I live so far away from the Texas-sized swirling vortex of plastic floating in the Pacific Ocean and all the litter lining every shoreline on earth. It’s easy to ignore one little email and go on with my day when I’m not face to face with it.
Well, lucky for us that there’s a group of guys who decided to make it their business:
For three years, Bryson Robertson took to the seas with some friends from his native South Africa and documented the global plastic catastrophe. Robertson is still trekking across the planet, giving presentations on his voyage and warning against the dangers that plastics impose on the ocean.
The scary:
- 50% of plastic floats. It sits at all levels of the water column, which affects fauna and flora through the entire ocean. It sits innocently, mimicking a jellyfish, and then BAM, a turtle dies because it mistook it for lunch.
- Just clean up the beaches, you say? Sadly, only 5% of beach garbage isn’t plastic. The bulk of the garbage breaks up into little pellets, making it very difficult to collect.

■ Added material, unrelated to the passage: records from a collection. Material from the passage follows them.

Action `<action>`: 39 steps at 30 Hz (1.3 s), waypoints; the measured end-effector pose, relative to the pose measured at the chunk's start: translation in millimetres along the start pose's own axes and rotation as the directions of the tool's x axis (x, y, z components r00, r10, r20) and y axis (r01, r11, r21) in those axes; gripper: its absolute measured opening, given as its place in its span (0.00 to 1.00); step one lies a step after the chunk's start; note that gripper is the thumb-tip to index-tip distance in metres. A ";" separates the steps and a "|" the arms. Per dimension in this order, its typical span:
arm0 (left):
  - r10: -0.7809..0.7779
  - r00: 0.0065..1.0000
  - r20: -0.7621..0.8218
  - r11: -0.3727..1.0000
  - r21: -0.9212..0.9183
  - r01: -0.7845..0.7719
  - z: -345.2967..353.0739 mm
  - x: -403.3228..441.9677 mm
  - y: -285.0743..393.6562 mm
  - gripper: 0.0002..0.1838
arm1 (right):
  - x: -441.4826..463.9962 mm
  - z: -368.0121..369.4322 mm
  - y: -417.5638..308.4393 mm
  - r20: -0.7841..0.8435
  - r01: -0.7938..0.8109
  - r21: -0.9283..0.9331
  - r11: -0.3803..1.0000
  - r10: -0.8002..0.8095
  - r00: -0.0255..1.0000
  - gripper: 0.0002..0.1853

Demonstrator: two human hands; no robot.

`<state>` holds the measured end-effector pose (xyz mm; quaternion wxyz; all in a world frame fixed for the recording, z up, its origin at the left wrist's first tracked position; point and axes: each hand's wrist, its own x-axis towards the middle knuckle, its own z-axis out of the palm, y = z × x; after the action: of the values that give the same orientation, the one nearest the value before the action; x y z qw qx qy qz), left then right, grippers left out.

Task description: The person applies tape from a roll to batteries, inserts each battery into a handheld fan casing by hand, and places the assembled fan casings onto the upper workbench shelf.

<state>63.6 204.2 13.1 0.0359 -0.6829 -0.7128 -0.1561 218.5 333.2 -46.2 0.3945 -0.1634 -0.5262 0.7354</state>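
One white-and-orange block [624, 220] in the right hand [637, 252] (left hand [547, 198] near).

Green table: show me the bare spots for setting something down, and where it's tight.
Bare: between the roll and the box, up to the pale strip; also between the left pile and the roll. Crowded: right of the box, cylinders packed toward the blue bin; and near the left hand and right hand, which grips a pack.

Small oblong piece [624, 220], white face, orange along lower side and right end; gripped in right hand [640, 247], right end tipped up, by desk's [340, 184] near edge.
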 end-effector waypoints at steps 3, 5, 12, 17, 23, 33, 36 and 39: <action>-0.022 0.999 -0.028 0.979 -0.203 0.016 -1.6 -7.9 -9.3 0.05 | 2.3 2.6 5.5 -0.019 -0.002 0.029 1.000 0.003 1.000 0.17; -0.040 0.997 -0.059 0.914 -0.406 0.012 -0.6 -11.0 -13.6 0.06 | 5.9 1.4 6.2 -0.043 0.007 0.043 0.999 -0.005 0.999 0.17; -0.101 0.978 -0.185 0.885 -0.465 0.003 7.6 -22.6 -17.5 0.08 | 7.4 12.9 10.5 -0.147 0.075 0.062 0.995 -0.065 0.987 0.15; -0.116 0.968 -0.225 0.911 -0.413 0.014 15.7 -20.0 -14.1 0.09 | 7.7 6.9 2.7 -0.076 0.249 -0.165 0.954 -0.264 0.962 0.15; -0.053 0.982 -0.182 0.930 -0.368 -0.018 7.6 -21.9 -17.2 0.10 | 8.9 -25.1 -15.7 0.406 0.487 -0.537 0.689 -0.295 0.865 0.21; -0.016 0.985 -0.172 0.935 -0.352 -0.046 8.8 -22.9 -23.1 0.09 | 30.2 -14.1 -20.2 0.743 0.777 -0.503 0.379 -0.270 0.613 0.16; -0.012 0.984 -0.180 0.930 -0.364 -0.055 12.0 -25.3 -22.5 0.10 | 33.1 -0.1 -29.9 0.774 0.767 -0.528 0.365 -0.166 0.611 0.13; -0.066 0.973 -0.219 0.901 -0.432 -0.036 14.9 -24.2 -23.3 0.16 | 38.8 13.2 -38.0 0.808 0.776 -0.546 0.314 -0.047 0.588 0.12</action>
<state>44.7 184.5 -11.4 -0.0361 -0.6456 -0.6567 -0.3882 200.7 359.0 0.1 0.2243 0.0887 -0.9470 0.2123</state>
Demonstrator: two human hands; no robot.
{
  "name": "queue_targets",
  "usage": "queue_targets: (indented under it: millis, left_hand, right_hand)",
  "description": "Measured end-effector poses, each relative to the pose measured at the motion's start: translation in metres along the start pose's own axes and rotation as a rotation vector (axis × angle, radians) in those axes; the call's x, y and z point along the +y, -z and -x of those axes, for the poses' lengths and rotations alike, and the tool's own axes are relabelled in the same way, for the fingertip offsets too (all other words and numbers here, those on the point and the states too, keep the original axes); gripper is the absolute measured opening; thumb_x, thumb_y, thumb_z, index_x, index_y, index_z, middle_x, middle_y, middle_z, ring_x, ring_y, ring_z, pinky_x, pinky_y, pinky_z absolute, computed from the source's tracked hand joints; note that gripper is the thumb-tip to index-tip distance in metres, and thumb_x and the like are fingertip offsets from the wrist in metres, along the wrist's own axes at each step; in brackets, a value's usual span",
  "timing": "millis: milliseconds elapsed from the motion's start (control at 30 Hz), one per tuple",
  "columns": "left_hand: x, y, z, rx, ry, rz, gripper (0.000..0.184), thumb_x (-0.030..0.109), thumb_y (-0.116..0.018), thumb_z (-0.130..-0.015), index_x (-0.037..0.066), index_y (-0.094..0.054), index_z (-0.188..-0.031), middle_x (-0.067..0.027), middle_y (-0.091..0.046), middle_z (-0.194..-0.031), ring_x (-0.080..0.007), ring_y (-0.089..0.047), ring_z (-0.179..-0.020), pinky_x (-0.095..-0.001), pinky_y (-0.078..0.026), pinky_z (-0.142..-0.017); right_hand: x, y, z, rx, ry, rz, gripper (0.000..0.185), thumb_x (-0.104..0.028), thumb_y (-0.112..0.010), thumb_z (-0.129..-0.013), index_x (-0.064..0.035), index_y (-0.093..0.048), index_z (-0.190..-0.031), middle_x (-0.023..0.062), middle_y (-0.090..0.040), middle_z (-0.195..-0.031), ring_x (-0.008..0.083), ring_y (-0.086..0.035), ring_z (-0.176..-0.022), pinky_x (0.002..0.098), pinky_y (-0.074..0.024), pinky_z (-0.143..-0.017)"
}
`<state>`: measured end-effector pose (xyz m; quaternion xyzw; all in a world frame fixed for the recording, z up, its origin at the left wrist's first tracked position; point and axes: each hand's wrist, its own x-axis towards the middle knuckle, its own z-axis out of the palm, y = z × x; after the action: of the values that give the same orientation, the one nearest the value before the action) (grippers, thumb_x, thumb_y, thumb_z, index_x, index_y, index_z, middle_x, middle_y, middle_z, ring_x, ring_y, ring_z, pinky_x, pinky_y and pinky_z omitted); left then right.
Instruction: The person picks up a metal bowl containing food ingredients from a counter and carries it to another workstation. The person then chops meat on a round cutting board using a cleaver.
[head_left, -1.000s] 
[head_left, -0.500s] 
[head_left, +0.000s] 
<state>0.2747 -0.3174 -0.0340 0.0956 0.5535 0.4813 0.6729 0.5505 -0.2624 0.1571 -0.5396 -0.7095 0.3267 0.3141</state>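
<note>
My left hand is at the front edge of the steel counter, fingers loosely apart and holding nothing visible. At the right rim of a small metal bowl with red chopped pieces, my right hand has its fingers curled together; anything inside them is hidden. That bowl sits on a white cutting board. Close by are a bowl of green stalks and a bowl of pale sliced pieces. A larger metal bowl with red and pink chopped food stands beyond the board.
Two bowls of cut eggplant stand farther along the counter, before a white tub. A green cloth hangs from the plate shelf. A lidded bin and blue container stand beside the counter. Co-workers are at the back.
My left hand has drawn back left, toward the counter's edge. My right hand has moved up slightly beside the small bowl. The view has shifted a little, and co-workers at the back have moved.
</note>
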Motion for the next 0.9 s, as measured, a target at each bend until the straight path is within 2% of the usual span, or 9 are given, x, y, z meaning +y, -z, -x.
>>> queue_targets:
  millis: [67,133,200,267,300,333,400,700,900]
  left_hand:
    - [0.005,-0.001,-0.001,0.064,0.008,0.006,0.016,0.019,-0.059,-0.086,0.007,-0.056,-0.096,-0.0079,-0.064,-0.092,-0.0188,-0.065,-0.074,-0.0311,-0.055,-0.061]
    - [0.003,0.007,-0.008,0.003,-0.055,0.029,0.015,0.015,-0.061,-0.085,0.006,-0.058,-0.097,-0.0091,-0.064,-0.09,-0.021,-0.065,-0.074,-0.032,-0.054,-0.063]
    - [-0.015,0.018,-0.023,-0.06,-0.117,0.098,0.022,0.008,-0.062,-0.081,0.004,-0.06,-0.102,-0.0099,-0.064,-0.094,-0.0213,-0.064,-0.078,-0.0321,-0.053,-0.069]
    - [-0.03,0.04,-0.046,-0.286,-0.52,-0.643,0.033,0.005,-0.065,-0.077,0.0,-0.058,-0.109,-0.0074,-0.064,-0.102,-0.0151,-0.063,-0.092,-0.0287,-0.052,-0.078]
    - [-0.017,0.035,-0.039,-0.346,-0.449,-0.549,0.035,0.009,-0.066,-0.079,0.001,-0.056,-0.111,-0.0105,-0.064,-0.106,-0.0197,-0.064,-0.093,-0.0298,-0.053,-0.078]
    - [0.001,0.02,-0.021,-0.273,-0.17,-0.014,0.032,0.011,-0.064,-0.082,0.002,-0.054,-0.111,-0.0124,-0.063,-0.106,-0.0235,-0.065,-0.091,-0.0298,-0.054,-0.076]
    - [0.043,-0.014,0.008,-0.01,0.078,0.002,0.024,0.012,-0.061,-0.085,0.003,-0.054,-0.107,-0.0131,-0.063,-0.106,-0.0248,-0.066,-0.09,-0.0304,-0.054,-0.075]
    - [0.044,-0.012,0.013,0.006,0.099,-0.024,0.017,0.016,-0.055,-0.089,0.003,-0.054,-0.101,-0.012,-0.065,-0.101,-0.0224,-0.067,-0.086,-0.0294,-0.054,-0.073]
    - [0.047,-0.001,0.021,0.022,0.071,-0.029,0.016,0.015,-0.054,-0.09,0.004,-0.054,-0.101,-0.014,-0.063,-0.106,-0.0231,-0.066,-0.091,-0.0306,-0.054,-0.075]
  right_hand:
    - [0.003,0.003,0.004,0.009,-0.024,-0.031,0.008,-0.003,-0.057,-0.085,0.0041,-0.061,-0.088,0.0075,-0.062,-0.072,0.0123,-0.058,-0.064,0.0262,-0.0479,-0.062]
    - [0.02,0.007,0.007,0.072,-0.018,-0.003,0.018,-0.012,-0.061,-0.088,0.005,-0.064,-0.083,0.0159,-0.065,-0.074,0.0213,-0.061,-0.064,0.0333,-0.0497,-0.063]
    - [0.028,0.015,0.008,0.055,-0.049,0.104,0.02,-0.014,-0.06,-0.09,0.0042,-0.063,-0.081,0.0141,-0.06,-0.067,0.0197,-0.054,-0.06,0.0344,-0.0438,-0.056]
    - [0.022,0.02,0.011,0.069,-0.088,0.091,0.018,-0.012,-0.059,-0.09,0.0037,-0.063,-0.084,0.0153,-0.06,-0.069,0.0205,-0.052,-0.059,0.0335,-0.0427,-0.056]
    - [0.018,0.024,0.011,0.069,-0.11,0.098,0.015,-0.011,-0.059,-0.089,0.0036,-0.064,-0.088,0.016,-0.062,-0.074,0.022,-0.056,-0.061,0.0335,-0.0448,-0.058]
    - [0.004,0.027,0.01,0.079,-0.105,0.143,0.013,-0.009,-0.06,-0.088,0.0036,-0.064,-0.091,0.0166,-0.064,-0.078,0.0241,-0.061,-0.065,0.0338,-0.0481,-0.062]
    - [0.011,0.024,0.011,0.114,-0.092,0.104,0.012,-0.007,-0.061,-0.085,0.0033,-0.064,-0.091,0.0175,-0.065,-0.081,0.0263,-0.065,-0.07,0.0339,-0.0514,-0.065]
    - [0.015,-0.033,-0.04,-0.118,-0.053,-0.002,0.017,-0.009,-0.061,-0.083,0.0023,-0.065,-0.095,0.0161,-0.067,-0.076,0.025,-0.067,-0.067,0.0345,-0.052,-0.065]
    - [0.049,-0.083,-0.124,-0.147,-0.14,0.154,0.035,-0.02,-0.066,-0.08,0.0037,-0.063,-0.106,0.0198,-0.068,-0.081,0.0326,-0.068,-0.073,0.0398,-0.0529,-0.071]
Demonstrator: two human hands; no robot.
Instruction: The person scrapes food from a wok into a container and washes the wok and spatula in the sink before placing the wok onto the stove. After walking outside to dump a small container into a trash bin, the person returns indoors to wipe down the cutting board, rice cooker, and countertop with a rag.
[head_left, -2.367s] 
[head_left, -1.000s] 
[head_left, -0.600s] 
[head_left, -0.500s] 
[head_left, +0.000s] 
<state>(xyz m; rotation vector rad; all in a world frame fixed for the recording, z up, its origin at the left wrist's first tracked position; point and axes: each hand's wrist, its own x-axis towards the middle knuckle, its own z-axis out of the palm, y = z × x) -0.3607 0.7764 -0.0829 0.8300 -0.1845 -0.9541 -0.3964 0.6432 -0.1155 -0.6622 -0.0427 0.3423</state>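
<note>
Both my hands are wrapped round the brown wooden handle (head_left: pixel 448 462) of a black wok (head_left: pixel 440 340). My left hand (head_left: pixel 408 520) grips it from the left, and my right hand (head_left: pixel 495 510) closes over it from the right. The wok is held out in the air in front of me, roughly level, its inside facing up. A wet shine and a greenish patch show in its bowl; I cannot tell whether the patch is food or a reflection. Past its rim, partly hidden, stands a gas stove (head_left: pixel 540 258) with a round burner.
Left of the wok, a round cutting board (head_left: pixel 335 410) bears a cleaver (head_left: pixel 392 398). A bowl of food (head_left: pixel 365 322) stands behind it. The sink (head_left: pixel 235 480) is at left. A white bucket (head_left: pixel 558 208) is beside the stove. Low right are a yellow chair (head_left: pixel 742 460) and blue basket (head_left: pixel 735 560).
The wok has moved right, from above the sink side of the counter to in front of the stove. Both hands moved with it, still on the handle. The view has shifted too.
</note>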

- There are 5 permanent gyres in oceans where plastics & other debris accumulate. Five plastic islands.
- While plastic bottles can be recycled where facilities exist, you can’t make a new plastic bottle from it. In other words, you can REcycle it, but not DOWNcycle it.
So this brings us to the familiar song and dance. Reduce your plastic intake, drink tap water, and tell your family and friends about it. It’s a great song, and dancing is always fun when people join in.
In other words, our local actions have global consequences, and you should be able to feel good about making a difference each time you bring your own bag on shopping trips. It isn’t anything to groan about.
Like me, you’re probably changing your wardrobe to acclimate to the Canadian climate. While you’re tucking away your Bahama swimming shorts and flowery tank tops, make sure to shelf apathy and indifference. You may rather be sitting beach-side with a mojito watching the sun set, but that fantasy may become nothing but en empty fish bowl if we don’t each take steps towards protecting the plants and animals that live in the tropics.
did you actually mean to write this? doesn’t sound logical:
While plastic bottles can be recycled where facilities exist, you can’t make a new plastic bottle from it. In other words, you can REcycle it, but not DOWNcycle it.
Hi Roni.
Thank you for your note. While it isn’t intuitive, what I wrote actually is not a typo at all.
The distinction between the terminologies simply means that while a plastic bottle can be recycled, it cannot be re-processed into another bottle – but the plastic from a recycled bottle can be used to make something else of a lower quality grade. In other words, you can’t pass one bottle down to be another bottle. We will always have to make new bottles until the end of time.
is not a very good example of journalism.
@this: Just what part is not a good example? The research? The good, informative writing? Wait, maybe it’s that the writer seems to have an opinion you don’t share.
Or just maybe you’re one of those folk who subscribe to the belief that all “real journalism” shouldn’t have a bias, all the while ignoring the fact that there is no such thing as unbiased writing – be it in the words chosen or the facts omitted, the opinion of the writer always comes out. In most mainstream media, it usually comes out to the benefit of corporations like bottled water companies, too.
This is an environmental column (read: opinion piece) written by an environmentalist, so this is a good example of what journalism should be.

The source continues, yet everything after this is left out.